I think some of the reasons these haas and nalbandian matches aren't considered epics is because they aren't high profile players. I guarantee that we will see our epic either at rome or roland or maybe even both if we are lucky.

8PAQ
03-02-2007, 11:27 AM
The young guns will be challenging Fed more and more as time goes on. I am sure Fed will have some 5 setters this year. I just hope those 5 setters will happen because the other guy is playing well and not because Fed has an off day. For example when Haas took Fed to 5 sets in 2006 AO Fed just stopped playing well for 2 sets. Haas wasn't doing anything special. So I don't see anything good about 5 setters like that.

Zaragoza
03-03-2007, 09:17 AM
Zaragoza is bored with Federer. Fed wins too easily.

I didnīt say that.

federerfanatic
03-03-2007, 09:53 AM
The young guns will be challenging Fed more and more as time goes on. I am sure Fed will have some 5 setters this year. I just hope those 5 setters will happen because the other guy is playing well and not because Fed has an off day. For example when Haas took Fed to 5 sets in 2006 AO Fed just stopped playing well for 2 sets. Haas wasn't doing anything special. So I don't see anything good about 5 setters like that.

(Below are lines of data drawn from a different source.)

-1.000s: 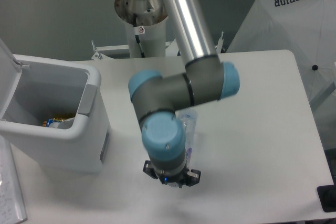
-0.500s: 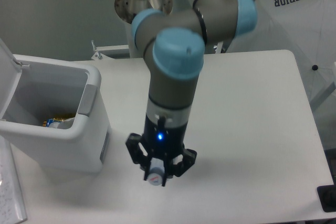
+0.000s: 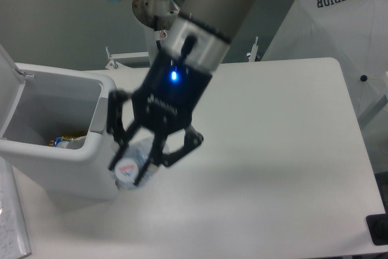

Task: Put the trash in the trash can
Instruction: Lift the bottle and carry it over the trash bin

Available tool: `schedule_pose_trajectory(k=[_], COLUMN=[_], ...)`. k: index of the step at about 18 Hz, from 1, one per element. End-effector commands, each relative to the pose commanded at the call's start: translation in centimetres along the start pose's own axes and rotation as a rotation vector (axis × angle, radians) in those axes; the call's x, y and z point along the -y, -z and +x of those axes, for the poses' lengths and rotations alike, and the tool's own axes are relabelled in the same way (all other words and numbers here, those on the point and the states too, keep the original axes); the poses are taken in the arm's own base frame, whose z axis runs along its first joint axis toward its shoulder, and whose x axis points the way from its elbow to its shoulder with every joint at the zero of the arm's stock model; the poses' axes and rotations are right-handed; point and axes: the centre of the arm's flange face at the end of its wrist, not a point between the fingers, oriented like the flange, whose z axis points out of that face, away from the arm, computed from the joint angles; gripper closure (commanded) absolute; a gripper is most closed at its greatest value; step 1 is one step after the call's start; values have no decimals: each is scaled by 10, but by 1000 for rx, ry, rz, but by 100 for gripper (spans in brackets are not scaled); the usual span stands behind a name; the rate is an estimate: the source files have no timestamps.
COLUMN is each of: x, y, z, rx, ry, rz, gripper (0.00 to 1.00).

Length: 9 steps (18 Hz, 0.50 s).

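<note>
**A:** Since the previous view, we note that the gripper (image 3: 134, 161) has risen from the table and swung left toward the trash can (image 3: 73, 168), carrying the flattened bottle (image 3: 133, 163) with it. It now looms larger and closer to the camera.

**B:** And its state?

**A:** We read the fingers (image 3: 116, 127) as clenched on the bottle: the white cap (image 3: 126, 169) points down toward the camera, and the crushed clear body runs up between the jaws. So the long axis lies roughly along the gripper's own axis, tilted down and left.

**B:** Which relation governs the coming move?

**A:** We take it to be the bottle against the bin's right wall. The cap sits in front of the outer face of that wall, below the rim (image 3: 104, 108) as seen here, and the opening lies up and to the left of it. We judge that the load must travel further left, clearing the rim, before release.

**B:** What is inside already?

**A:** We see a yellow-and-blue packet (image 3: 65, 140) on the bin floor. The small white scrap is not visible to us.
</note>
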Motion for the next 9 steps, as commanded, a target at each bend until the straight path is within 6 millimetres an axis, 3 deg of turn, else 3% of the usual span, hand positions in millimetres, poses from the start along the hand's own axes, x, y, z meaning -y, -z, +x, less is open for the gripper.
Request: schedule_pose_trajectory(k=[6, 9], x=[14, 2], y=[14, 11], z=[42, 66], rx=[-127, -169], ry=[-28, -44], rz=[92, 108], gripper=[100, 99])
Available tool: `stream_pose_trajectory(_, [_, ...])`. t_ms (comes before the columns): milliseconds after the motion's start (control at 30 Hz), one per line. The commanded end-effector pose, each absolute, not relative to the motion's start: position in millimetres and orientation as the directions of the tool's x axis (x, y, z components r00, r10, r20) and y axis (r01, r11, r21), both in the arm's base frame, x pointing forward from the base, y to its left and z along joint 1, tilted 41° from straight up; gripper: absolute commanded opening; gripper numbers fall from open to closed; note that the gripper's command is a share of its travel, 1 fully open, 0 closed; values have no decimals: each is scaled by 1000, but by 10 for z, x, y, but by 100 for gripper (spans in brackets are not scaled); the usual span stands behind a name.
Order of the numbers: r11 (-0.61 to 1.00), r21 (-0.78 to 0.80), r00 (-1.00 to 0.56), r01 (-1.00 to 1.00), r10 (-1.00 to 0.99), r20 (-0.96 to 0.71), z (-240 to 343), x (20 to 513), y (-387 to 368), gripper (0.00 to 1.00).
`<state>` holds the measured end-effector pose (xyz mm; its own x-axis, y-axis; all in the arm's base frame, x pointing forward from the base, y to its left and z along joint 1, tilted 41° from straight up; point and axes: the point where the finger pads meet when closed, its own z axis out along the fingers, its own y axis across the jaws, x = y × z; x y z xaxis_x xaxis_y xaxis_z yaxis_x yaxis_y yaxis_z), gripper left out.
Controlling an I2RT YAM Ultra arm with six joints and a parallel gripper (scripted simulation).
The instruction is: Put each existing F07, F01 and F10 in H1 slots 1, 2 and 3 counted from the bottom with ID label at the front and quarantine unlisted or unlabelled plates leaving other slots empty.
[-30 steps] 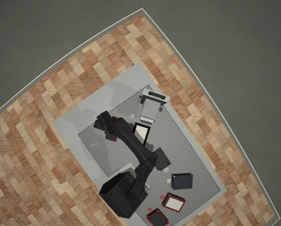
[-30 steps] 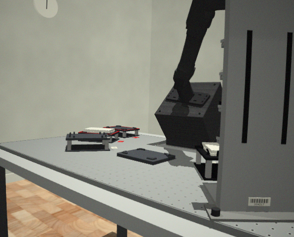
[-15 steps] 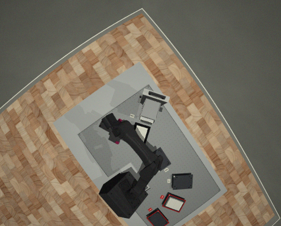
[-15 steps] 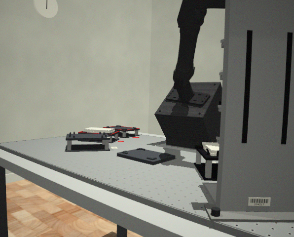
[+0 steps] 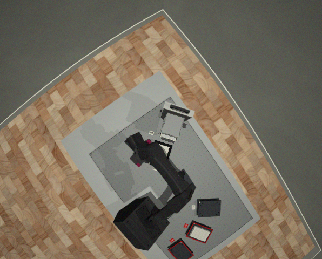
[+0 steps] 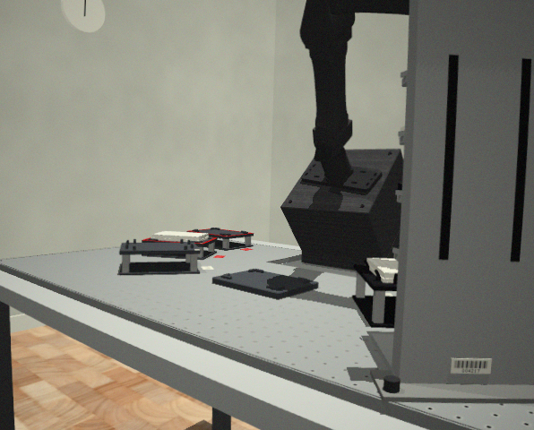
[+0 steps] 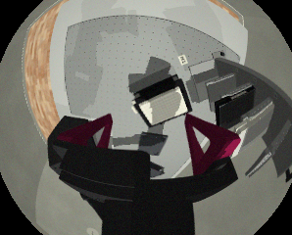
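Hidden and unclear items. In the top view the arm (image 5: 169,172) covers most of the landing nest; only one corner of the white plate (image 5: 165,148) on it shows. In the exterior view the plate hotel (image 6: 480,287) presents its rear panel, so the slots and their contents are out of sight; only small tabs show at its left edge. The same panel cuts off the landing nest plate (image 6: 383,268). No ID label on any plate is readable in any view. The deck labels (image 5: 151,132) are too small to read.

Gripper state. The gripper (image 7: 149,137) has its fingers fully apart and holds nothing. In the wrist view the white plate (image 7: 162,105) lies below, between the two fingers but clear of both.

Plate hotel position. In the top view the hotel (image 5: 178,109) stands at 1 o'clock from the gripper (image 5: 144,153), just beyond the landing nest.

Edges and open room. From the arm base (image 5: 133,223), a bare dark nest (image 5: 208,208) lies at 3 o'clock. Two red-edged nests lie near the deck edge at about 4 o'clock: one carries a white plate (image 5: 199,232), the other (image 5: 180,250) is cut by the frame. Open perforated deck (image 5: 111,167) extends at 9 o'clock from the gripper.
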<state>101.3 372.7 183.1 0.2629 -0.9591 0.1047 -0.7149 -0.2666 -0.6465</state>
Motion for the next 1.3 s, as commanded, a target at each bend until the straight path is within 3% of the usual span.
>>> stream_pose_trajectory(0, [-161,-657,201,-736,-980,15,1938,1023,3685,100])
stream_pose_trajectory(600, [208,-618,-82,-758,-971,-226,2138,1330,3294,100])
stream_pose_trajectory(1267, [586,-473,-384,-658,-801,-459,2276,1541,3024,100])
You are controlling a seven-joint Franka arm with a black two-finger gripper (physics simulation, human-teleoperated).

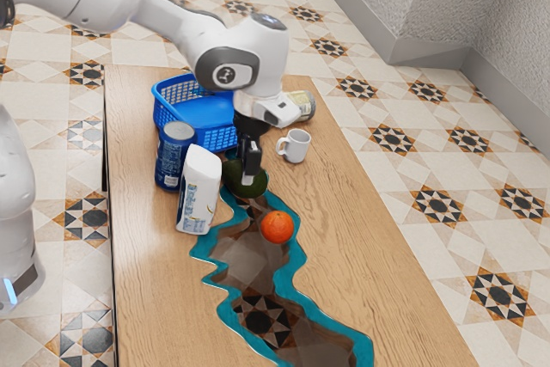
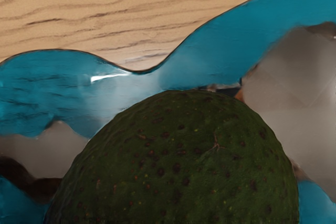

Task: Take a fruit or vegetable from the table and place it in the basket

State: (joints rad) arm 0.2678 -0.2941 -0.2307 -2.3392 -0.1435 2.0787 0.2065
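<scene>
My gripper (image 1: 249,168) reaches down over a dark green avocado (image 1: 259,185) in the exterior view and covers part of it. Whether it holds the avocado cannot be made out. The wrist view has the avocado (image 2: 184,166) large at its lower edge, directly under my hand. An orange (image 1: 278,227) rests on the table's dark and teal inlay, on the exterior view's right of the avocado and nearer that camera. The blue basket (image 1: 168,113) stands behind the gripper, partly hidden by the arm.
Beside the avocado, toward the exterior view's left, stand a white bottle (image 1: 199,192) and a blue can (image 1: 172,161). A white mug (image 1: 297,146) and a lying jar (image 1: 304,105) are on the other side. Wooden tabletop (image 1: 344,255) extends toward the exterior camera.
</scene>
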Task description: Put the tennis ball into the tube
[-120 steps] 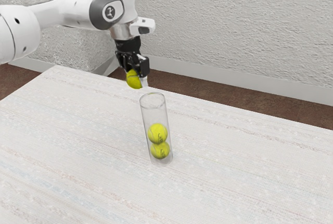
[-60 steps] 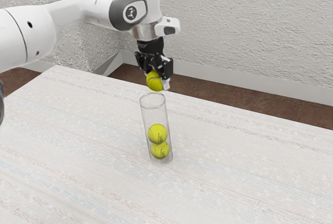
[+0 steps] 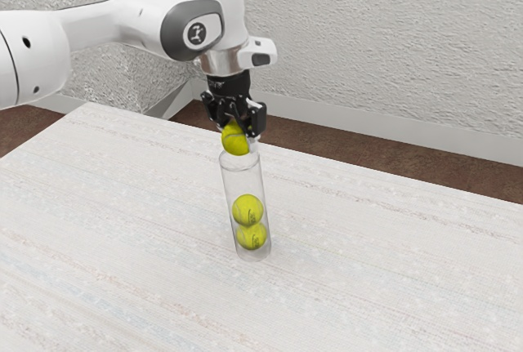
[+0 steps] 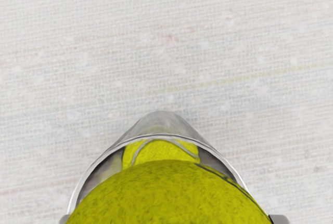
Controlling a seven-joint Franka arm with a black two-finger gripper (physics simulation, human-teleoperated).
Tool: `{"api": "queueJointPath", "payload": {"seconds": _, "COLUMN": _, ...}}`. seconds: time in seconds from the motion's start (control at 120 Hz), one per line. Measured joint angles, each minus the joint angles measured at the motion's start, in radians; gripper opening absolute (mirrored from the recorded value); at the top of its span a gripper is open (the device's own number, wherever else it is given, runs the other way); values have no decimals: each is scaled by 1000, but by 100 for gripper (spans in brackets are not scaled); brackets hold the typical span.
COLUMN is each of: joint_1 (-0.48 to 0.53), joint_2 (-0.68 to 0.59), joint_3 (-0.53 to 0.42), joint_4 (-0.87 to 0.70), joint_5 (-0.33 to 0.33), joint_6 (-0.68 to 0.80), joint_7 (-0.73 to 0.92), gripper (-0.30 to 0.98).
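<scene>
White arm (image 3: 114, 24) reaching from the exterior view's left, wrist (image 3: 221, 62) angled down, black jaws clamped (though not fully together)

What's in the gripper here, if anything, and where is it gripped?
A tennis ball, gripped at its two opposite sides between the jaws, over the tube.

The tube (image 3: 243, 179) stands on the table (image 3: 106, 229). In it, one ball (image 3: 252, 238) lies at the bottom, with another ball (image 3: 248, 209) directly on top. A third ball (image 3: 233, 140) is between the fingers of the gripper (image 3: 238, 135), just over the tube's mouth. Behind the table are the floor (image 3: 351, 152) and, beyond it, the wall (image 3: 368, 42).
</scene>
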Motion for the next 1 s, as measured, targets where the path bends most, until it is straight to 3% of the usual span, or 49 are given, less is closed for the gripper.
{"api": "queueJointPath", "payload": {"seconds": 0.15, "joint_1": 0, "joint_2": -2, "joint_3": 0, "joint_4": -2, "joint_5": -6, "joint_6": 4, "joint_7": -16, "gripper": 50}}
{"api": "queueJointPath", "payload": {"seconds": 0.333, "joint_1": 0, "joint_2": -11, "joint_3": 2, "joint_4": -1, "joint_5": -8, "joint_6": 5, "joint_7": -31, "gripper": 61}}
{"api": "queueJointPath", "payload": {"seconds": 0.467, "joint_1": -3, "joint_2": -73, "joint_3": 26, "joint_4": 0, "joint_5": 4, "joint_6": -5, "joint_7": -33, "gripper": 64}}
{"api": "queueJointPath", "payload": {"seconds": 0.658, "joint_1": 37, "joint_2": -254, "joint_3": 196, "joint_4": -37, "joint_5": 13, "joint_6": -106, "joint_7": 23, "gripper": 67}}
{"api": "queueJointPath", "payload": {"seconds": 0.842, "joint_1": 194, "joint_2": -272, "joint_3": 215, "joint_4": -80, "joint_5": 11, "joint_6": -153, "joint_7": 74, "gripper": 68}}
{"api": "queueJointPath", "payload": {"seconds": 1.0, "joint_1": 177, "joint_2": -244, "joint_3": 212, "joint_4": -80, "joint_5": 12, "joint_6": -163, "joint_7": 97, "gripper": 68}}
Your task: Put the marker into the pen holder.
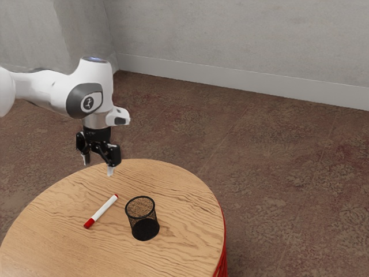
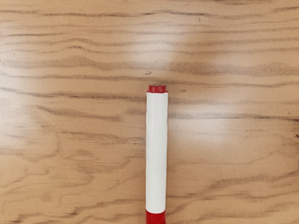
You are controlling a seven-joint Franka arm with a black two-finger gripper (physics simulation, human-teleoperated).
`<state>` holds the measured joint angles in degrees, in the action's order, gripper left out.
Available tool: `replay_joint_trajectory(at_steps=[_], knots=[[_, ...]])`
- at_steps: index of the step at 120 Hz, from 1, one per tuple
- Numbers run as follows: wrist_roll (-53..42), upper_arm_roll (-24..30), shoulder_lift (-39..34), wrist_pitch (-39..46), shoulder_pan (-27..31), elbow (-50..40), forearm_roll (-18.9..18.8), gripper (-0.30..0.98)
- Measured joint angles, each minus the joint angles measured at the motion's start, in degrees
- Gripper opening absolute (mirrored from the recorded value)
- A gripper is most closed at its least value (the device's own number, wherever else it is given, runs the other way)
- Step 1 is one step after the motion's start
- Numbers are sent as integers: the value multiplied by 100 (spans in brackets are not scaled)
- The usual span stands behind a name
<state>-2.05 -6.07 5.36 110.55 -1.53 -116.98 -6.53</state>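
My gripper (image 1: 98, 166) hangs above the table near its edge, pointing down, its two fingers spread apart with nothing between them. The marker (image 1: 102, 210), white with a red cap and a red end, lies flat on the wood, lower than the gripper. In the wrist view the marker (image 2: 157, 151) lies lengthwise below the hand, its small red end and white barrel visible and part of its red cap cut off. A black mesh pen holder (image 1: 142, 219) stands upright beside the marker, toward the exterior view's right, not touching it.
The round wooden table (image 1: 184, 248) has a curved edge, with red below it at the exterior view's right. Brown patterned floor (image 1: 277, 173) surrounds it, and a grey wall (image 1: 230, 40) rises behind.
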Motion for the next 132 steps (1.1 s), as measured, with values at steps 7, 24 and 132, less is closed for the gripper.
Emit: replay_joint_trajectory(at_steps=[7, 24, 132], knots=[[-17, -4, 17, 389, 260, -198, 48, 68], [-53, -23, -25, 1137, 313, -725, 179, 69], [8, -43, 514, 3273, 298, -1819, 197, 69]])
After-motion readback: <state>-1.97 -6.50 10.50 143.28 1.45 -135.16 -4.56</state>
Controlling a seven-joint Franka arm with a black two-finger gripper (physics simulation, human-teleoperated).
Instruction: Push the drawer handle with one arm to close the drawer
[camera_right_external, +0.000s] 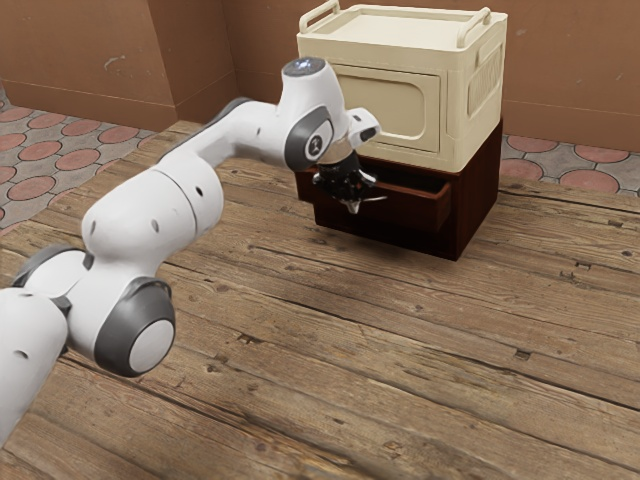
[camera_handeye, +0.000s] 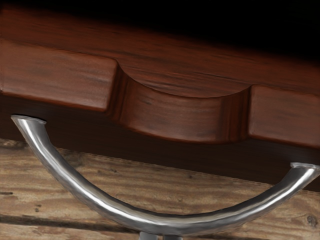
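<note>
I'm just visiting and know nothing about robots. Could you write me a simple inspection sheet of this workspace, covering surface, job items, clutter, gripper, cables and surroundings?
Surface: planked wooden table, with worn grain and dark marks.
Job's things: dark red-brown cabinet; its drawer stands partly open. The curved metal handle is on the drawer's front, below a scooped top edge.
Clutter: a cream box with raised side handles sits on the cabinet.
Gripper: the black gripper is in front of the drawer, at the handle; whether they touch, I cannot tell.
Cables: nothing seen.
Surroundings: brown walls and a floor with reddish, rounded tiles.
</note>
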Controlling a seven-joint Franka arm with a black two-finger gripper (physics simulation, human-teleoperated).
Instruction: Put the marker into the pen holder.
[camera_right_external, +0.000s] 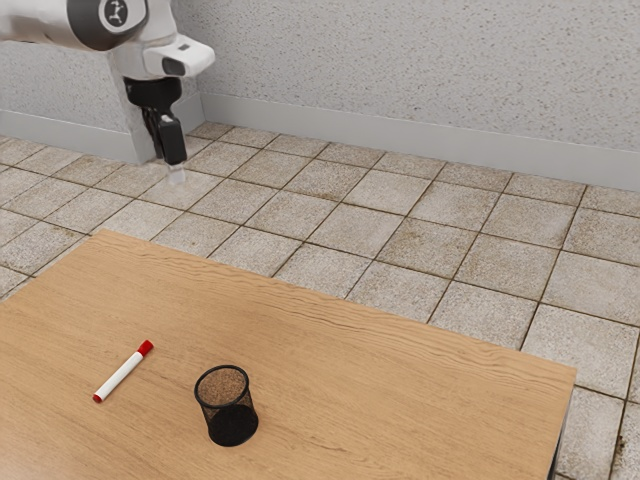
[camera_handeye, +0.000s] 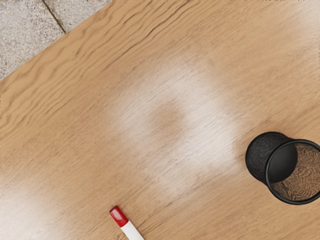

Except for Nadal on clay I find most times a guy takes sets off Federer, it is because Roger is just off. At the Australian Open last year that was the case in all 4 of his tough matches, maybe the closest to an exception was the Davydenko match, but the Haas, Kiefer, Baghdatis match Federer ended up making them close on his own IMO. At Halle that was definitely what happened in him having all those 3 setters. The Canadian Open I thought Tursonov and Malisse took him to tough matches by their own play more then Federer being off, the final vs Gasquet I thought Federer was very off which is why it went 3. All Fed's matches with Agassi in 2003-2005 it seemed each time it went extra sets Fed was off, and each time Fed was sharp it was straight sets.

I am not saying the other guy wasnt playing extremely well. However most times they were only able to take Roger to extra sets while he was off. The exceptions to that are his matches with Tursonov and Malisse at last years Canadian Open, maybe his quarterfinal vs Davydenko at the Australian Open, of course his matches with Nadal on clay(all losses of course).

4brotherdrive
03-03-2007, 11:01 AM
Epic match victories, is what we are talking about. Last year and so far in this year I can't recall any. If he manages to win RG then that will be an epic final if its between him and Nadal, because Nadal won't go out as easily as other players and is better at 5 setters.

FedFan_2007
03-03-2007, 11:11 AM
In the Basel SF vs Scrichipan, he lost the 2nd set 6-3 more to Srichipan's outstanding play then a drop in level. I know because I watched the match on live stream. The problem is not many have the talent/determination to string together 8-10 great games in a row against Roger.

USO2000
03-03-2007, 03:02 PM
I would call his win over Sampras on Wimbledon epic.